Provided material:
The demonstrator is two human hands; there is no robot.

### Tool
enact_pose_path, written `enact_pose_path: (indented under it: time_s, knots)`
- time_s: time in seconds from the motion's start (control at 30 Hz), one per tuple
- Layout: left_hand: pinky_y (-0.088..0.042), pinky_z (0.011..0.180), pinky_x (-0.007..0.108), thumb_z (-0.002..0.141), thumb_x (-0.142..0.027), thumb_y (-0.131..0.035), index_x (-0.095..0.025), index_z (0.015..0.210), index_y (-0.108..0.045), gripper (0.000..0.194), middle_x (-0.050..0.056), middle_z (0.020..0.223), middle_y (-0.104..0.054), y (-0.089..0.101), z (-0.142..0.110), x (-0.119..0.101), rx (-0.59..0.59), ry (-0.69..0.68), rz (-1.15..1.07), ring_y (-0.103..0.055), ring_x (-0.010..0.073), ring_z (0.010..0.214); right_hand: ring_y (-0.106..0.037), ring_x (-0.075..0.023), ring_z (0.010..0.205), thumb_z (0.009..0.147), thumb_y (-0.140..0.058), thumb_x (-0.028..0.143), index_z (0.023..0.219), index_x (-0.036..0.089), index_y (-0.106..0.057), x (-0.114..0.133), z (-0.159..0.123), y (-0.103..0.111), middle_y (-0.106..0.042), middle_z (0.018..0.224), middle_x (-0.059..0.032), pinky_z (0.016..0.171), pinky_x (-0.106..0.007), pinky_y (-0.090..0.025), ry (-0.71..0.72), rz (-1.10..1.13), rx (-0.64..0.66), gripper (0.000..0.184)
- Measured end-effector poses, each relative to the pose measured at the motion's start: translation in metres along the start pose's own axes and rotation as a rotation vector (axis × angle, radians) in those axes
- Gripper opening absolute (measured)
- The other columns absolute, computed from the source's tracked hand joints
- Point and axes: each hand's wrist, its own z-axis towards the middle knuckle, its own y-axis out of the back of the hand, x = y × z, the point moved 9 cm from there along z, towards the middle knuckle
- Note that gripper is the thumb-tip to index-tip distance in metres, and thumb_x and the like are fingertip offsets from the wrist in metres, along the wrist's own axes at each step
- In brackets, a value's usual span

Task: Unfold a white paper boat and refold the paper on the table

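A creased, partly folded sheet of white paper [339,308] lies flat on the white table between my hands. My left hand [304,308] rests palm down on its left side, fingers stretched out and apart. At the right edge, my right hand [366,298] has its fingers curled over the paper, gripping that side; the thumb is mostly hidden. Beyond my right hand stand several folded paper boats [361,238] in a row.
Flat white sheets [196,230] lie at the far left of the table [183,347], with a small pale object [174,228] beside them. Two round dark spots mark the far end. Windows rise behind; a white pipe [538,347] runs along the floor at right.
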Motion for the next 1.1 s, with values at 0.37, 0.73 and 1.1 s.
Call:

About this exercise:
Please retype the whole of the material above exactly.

Answer below:
The demonstrator is two human hands; there is no robot.

### Tool
enact_pose_path, written `enact_pose_path: (indented under it: time_s, knots)`
- time_s: time in seconds from the motion's start (control at 30 Hz), one per tuple
- Layout: left_hand: pinky_y (-0.088..0.042), pinky_z (0.011..0.180), pinky_x (-0.007..0.108), thumb_z (-0.002..0.141), thumb_x (-0.142..0.027), thumb_y (-0.131..0.035), index_x (-0.095..0.025), index_z (0.015..0.210), index_y (-0.108..0.045), gripper (0.000..0.194), middle_x (-0.050..0.056), middle_z (0.020..0.223), middle_y (-0.104..0.054), y (-0.089..0.101), z (-0.142..0.110), x (-0.119..0.101), rx (-0.59..0.59), ry (-0.69..0.68), rz (-1.15..1.07), ring_y (-0.103..0.055), ring_x (-0.010..0.073), ring_z (0.010..0.214); right_hand: ring_y (-0.106..0.037), ring_x (-0.075..0.023), ring_z (0.010..0.205), thumb_z (0.009..0.147), thumb_y (-0.140..0.058), thumb_x (-0.028..0.143), index_z (0.023..0.219), index_x (-0.036..0.089), index_y (-0.106..0.057), x (-0.114..0.133), z (-0.159..0.123), y (-0.103..0.111), middle_y (-0.106..0.042), middle_z (0.018..0.224), middle_x (-0.059..0.032), pinky_z (0.016..0.171), pinky_x (-0.106..0.007), pinky_y (-0.090..0.025), ry (-0.71..0.72), rz (-1.10..1.13), rx (-0.64..0.66), gripper (0.000..0.184)
- Measured end-effector poses, each relative to the pose measured at the motion's start: translation in metres along the start pose's own axes and rotation as a rotation vector (axis × angle, radians) in those axes
- Gripper opening absolute (measured)
- The other columns absolute, computed from the source's tracked hand joints
- Point and axes: each hand's wrist, its own z-axis towards the middle knuckle, its own y-axis out of the back of the hand, x = y × z, the point moved 9 cm from there along z, towards the middle knuckle
- Note that gripper is the thumb-tip to index-tip distance in metres, and thumb_x and the like are fingertip offsets from the wrist in metres, along the wrist's own axes at each step
- In brackets, a value's usual span

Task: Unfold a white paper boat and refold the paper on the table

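A creased, partly folded sheet of white paper [339,308] lies flat on the white table between my hands. My left hand [304,308] rests palm down on its left side, fingers stretched out and apart. At the right edge, my right hand [366,298] has its fingers curled over the paper, gripping that side; the thumb is mostly hidden. Beyond my right hand stand several folded paper boats [361,238] in a row.
Flat white sheets [196,230] lie at the far left of the table [183,347], with a small pale object [174,228] beside them. Two round dark spots mark the far end. Windows rise behind; a white pipe [538,347] runs along the floor at right.
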Motion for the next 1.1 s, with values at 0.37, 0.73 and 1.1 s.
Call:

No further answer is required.